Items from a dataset
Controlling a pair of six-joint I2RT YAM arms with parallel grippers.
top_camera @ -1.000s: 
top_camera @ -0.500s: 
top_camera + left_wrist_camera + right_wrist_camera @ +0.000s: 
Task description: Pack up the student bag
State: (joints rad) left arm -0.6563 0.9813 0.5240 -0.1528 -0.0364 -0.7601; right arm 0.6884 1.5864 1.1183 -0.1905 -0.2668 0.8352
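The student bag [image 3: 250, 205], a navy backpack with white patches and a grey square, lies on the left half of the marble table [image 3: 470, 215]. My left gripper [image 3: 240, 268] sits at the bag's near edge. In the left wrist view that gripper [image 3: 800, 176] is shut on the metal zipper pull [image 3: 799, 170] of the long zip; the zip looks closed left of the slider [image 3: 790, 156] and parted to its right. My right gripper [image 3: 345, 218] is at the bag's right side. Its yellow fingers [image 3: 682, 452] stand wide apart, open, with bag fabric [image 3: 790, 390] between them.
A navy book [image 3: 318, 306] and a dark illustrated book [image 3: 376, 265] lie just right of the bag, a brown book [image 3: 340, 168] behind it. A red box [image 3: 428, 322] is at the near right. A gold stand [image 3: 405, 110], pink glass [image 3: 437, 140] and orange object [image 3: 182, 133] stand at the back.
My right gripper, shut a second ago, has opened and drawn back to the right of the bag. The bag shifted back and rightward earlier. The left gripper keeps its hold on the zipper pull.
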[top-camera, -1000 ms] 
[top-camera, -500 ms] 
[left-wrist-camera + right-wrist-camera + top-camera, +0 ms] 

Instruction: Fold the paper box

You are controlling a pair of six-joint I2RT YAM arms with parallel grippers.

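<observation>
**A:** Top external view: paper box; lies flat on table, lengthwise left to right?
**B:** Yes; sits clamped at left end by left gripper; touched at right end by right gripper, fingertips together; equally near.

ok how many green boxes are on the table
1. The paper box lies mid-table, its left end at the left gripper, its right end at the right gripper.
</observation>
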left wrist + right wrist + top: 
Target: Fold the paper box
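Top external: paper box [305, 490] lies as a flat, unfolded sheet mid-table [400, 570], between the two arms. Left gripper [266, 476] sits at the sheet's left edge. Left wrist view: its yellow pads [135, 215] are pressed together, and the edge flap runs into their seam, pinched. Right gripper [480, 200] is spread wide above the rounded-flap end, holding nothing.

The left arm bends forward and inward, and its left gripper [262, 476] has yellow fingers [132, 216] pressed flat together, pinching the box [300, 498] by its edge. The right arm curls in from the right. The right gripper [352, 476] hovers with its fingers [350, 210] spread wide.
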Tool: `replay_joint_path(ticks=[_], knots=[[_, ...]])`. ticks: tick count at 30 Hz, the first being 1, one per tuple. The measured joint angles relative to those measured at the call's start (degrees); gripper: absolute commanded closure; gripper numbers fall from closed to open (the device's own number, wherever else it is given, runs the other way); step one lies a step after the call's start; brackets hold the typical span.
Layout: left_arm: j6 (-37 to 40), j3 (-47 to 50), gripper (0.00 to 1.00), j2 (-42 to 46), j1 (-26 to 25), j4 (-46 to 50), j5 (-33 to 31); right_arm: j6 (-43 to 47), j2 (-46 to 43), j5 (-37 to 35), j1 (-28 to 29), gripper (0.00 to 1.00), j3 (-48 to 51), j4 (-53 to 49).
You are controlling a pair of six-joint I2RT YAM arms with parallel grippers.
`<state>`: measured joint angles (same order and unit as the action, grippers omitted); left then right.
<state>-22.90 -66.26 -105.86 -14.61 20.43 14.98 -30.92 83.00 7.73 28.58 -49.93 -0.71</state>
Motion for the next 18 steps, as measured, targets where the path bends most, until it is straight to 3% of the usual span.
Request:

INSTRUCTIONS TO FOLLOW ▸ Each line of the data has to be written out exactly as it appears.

SOLUTION FOR THIS EXERCISE ▸
Controlling a pair of six-joint I2RT YAM arms with parallel grippers.
top_camera @ -1.000s: 
top_camera @ -0.500s: 
top_camera + left_wrist_camera + right_wrist_camera @ +0.000s: 
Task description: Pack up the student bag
State: (joints rad) left arm -0.6563 0.9813 0.5240 -0.1528 -0.0364 -0.7601; right arm 0.6884 1.5864 1.1183 -0.1905 -0.2668 0.8352
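The student bag [image 3: 250, 205], a navy backpack with white patches and a grey square, lies on the left half of the marble table [image 3: 470, 215]. My left gripper [image 3: 240, 268] sits at the bag's near edge. In the left wrist view that gripper [image 3: 800, 176] is shut on the metal zipper pull [image 3: 799, 170] of the long zip; the zip looks closed left of the slider [image 3: 790, 156] and parted to its right. My right gripper [image 3: 345, 218] is at the bag's right side. Its yellow fingers [image 3: 682, 452] stand wide apart, open, with bag fabric [image 3: 790, 390] between them.
A navy book [image 3: 318, 306] and a dark illustrated book [image 3: 376, 265] lie just right of the bag, a brown book [image 3: 340, 168] behind it. A red box [image 3: 428, 322] is at the near right. A gold stand [image 3: 405, 110], pink glass [image 3: 437, 140] and orange object [image 3: 182, 133] stand at the back.
My right gripper, shut a second ago, has opened and drawn back to the right of the bag. The bag shifted back and rightward earlier. The left gripper keeps its hold on the zipper pull.
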[top-camera, -1000 ms] 
[top-camera, -500 ms] 
[left-wrist-camera + right-wrist-camera + top-camera, +0 ms] 

Instruction: Fold the paper box

You are controlling a pair of six-joint I2RT YAM arms with parallel grippers.

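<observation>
**A:** Top external view: paper box; lies flat on table, lengthwise left to right?
**B:** Yes; sits clamped at left end by left gripper; touched at right end by right gripper, fingertips together; equally near.

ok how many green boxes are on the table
1. The paper box lies mid-table, its left end at the left gripper, its right end at the right gripper.
</observation>
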left wrist + right wrist + top: 
Target: Fold the paper box
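Top external: paper box [305, 490] lies as a flat, unfolded sheet mid-table [400, 570], between the two arms. Left gripper [266, 476] sits at the sheet's left edge. Left wrist view: its yellow pads [135, 215] are pressed together, and the edge flap runs into their seam, pinched. Right gripper [480, 200] is spread wide above the rounded-flap end, holding nothing.

The left arm bends forward and inward, and its left gripper [262, 476] has yellow fingers [132, 216] pressed flat together, pinching the box [300, 498] by its edge. The right arm curls in from the right. The right gripper [352, 476] hovers with its fingers [350, 210] spread wide.
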Tool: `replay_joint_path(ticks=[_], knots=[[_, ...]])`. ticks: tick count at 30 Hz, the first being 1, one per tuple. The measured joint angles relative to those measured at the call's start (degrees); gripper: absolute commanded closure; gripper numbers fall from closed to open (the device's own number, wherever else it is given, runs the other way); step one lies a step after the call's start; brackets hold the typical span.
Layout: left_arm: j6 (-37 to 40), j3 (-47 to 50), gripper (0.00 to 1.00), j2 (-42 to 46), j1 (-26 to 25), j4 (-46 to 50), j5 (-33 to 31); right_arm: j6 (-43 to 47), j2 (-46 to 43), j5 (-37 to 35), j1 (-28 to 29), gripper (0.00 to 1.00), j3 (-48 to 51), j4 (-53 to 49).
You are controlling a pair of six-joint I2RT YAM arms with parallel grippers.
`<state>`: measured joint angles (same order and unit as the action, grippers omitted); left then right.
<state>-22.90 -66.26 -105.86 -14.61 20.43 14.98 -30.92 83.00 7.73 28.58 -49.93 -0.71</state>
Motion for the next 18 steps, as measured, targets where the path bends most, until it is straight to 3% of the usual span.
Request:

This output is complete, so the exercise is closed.